Stored items

__________

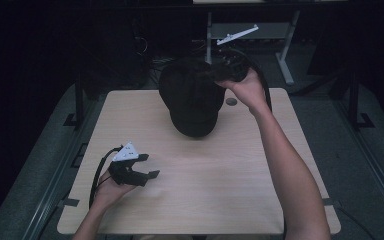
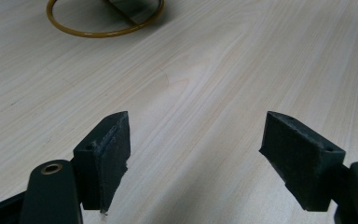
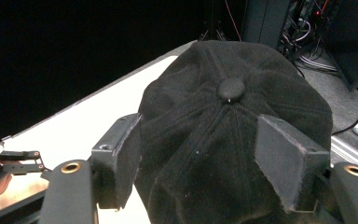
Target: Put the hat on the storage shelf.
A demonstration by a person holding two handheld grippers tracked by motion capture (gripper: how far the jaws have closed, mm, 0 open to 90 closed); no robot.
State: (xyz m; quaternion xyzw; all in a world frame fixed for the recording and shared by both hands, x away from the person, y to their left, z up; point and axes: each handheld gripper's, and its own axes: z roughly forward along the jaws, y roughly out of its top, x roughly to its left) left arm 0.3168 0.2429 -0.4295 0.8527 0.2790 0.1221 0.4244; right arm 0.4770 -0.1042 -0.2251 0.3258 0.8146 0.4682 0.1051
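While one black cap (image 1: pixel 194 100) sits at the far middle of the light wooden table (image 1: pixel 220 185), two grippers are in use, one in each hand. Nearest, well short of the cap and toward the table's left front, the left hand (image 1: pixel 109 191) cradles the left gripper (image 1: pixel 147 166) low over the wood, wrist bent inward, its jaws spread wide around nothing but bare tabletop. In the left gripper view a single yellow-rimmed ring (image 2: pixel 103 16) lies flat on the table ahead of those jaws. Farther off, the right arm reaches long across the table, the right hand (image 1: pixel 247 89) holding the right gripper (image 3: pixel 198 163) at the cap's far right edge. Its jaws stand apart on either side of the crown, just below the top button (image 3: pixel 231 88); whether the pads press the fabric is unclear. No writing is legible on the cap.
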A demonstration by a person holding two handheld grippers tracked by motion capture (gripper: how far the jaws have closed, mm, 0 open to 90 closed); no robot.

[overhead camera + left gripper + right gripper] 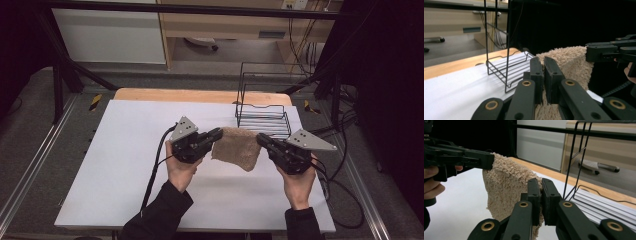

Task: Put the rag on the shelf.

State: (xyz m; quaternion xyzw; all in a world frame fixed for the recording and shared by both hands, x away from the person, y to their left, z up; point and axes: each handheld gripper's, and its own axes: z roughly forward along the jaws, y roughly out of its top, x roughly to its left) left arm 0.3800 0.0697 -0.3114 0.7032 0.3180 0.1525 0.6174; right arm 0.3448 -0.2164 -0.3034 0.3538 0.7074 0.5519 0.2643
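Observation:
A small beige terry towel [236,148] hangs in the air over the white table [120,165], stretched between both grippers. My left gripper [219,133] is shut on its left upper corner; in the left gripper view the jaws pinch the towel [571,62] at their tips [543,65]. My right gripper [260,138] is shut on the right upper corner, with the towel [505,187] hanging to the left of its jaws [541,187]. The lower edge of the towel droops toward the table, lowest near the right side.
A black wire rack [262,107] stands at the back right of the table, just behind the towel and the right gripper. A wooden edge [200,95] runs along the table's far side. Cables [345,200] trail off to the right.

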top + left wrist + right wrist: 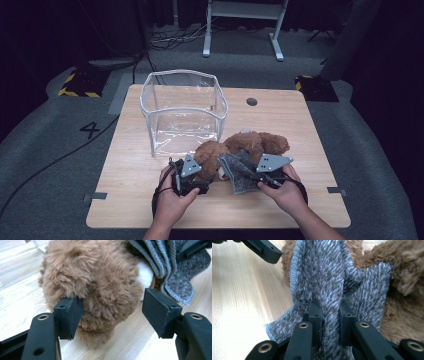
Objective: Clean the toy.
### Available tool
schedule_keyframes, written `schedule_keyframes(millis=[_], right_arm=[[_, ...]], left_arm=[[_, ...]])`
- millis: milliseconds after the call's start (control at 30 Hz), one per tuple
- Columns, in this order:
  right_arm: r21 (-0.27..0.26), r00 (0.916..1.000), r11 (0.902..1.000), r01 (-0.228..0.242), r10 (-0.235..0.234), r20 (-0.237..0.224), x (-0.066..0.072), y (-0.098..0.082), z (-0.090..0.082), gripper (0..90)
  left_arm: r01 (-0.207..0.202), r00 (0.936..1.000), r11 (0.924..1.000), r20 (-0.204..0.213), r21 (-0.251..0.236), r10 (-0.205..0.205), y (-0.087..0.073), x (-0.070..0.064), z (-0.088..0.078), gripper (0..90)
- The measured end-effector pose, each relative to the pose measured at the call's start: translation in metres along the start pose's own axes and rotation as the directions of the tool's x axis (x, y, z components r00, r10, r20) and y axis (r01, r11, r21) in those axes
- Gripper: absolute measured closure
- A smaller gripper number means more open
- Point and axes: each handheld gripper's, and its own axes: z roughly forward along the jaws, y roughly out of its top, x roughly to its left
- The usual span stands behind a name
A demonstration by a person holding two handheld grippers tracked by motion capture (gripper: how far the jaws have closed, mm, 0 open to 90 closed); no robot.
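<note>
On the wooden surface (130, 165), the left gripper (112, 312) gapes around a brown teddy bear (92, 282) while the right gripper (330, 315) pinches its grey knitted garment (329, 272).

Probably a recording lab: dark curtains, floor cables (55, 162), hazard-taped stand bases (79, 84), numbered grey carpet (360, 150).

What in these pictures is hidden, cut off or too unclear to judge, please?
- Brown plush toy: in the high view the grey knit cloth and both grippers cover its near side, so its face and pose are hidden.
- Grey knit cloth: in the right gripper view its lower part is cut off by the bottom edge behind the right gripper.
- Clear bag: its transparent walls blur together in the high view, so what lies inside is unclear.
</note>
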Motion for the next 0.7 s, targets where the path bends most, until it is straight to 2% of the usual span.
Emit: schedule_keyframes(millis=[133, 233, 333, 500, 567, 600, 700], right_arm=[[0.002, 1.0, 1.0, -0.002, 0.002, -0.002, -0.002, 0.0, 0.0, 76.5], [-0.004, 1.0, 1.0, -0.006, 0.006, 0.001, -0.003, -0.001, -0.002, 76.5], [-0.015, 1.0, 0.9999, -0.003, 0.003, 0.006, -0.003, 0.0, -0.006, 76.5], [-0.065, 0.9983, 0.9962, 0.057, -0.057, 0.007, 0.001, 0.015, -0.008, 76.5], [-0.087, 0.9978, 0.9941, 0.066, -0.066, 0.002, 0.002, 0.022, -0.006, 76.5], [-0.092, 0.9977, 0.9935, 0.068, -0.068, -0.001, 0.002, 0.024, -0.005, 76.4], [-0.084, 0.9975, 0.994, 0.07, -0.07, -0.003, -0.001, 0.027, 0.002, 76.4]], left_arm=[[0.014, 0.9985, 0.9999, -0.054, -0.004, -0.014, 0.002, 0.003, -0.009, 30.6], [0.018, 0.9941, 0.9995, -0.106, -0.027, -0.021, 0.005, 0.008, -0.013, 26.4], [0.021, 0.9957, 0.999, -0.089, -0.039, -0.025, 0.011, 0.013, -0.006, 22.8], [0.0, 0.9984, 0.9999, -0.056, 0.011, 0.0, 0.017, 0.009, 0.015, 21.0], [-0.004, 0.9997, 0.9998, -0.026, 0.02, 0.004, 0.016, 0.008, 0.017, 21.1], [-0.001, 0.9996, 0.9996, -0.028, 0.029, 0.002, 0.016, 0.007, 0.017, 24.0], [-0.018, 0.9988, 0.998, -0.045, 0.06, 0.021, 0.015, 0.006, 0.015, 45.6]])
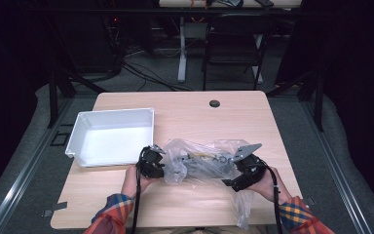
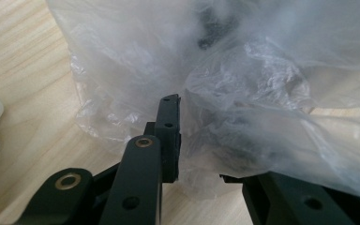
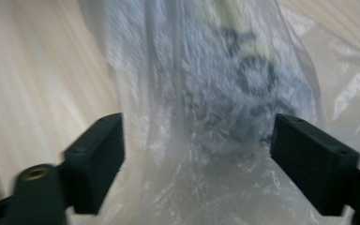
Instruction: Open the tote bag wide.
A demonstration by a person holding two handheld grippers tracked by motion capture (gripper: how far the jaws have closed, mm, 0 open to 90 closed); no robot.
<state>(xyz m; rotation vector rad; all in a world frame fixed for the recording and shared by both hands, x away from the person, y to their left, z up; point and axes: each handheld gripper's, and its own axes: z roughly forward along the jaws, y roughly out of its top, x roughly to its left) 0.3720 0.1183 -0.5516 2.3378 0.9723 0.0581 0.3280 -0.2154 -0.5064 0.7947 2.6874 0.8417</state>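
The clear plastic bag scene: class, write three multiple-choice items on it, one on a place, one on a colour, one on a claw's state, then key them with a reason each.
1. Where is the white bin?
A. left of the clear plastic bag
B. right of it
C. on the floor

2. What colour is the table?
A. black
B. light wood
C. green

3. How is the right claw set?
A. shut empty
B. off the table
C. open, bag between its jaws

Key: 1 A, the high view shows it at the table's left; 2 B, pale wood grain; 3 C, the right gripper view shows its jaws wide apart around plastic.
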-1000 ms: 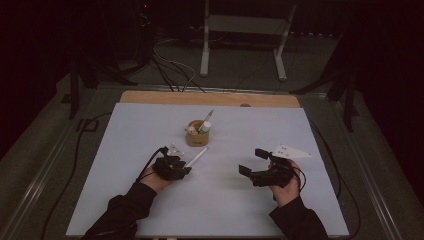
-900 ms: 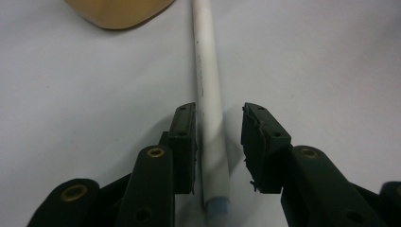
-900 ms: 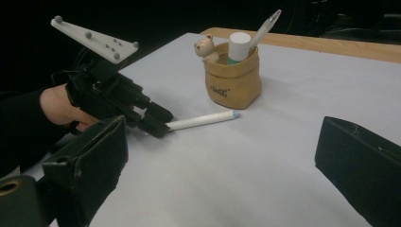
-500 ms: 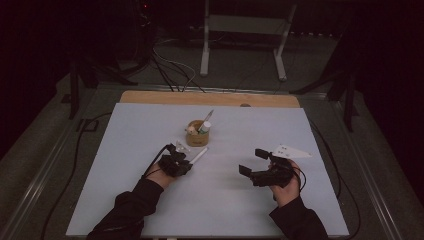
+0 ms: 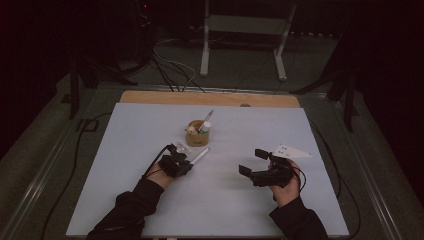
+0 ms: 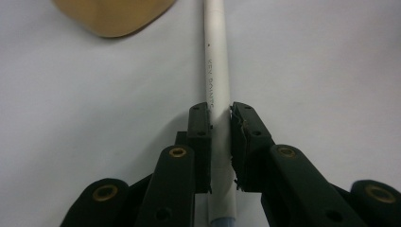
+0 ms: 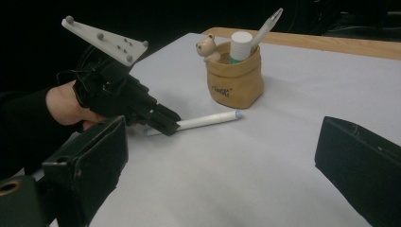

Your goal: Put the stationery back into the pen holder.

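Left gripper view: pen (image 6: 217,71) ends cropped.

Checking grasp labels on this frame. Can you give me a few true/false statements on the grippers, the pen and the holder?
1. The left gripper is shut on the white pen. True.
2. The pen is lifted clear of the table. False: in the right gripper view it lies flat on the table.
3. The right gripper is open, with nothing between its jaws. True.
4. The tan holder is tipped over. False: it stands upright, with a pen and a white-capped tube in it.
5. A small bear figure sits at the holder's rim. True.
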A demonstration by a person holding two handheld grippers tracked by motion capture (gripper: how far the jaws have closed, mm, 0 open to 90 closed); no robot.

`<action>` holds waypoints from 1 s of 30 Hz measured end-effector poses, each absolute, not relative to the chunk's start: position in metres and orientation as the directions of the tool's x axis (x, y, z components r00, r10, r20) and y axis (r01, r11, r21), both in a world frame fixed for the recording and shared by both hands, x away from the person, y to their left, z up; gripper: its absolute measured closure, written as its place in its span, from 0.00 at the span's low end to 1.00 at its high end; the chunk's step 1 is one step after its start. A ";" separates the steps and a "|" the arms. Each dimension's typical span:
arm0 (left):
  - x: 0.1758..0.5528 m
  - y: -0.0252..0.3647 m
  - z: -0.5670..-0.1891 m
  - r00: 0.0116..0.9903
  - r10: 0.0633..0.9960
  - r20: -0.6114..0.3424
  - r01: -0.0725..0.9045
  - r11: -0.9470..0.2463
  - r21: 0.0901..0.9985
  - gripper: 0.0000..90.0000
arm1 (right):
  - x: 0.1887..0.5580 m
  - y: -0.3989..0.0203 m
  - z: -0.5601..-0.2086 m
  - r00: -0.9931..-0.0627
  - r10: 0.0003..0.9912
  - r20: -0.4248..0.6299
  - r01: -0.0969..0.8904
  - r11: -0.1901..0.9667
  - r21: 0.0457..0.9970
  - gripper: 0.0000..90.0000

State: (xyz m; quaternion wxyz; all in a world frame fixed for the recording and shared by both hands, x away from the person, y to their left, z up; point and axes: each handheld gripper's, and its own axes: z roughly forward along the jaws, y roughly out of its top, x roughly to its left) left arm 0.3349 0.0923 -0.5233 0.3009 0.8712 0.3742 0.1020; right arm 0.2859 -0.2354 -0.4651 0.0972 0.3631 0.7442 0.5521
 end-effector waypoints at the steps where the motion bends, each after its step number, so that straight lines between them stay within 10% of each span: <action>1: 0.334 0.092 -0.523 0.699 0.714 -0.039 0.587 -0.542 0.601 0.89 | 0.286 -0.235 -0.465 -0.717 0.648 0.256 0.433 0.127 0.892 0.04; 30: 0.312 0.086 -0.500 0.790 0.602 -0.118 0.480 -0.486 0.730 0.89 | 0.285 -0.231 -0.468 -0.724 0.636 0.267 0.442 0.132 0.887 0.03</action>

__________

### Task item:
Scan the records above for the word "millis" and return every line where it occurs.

### Finished exercise:
schedule_keyframes, written `schedule_keyframes(millis=[_], right_arm=[[_, ...]], left_arm=[[_, ...]])`
- millis: milliseconds after the call's start (control at 30 Hz), one per tuple
Emit: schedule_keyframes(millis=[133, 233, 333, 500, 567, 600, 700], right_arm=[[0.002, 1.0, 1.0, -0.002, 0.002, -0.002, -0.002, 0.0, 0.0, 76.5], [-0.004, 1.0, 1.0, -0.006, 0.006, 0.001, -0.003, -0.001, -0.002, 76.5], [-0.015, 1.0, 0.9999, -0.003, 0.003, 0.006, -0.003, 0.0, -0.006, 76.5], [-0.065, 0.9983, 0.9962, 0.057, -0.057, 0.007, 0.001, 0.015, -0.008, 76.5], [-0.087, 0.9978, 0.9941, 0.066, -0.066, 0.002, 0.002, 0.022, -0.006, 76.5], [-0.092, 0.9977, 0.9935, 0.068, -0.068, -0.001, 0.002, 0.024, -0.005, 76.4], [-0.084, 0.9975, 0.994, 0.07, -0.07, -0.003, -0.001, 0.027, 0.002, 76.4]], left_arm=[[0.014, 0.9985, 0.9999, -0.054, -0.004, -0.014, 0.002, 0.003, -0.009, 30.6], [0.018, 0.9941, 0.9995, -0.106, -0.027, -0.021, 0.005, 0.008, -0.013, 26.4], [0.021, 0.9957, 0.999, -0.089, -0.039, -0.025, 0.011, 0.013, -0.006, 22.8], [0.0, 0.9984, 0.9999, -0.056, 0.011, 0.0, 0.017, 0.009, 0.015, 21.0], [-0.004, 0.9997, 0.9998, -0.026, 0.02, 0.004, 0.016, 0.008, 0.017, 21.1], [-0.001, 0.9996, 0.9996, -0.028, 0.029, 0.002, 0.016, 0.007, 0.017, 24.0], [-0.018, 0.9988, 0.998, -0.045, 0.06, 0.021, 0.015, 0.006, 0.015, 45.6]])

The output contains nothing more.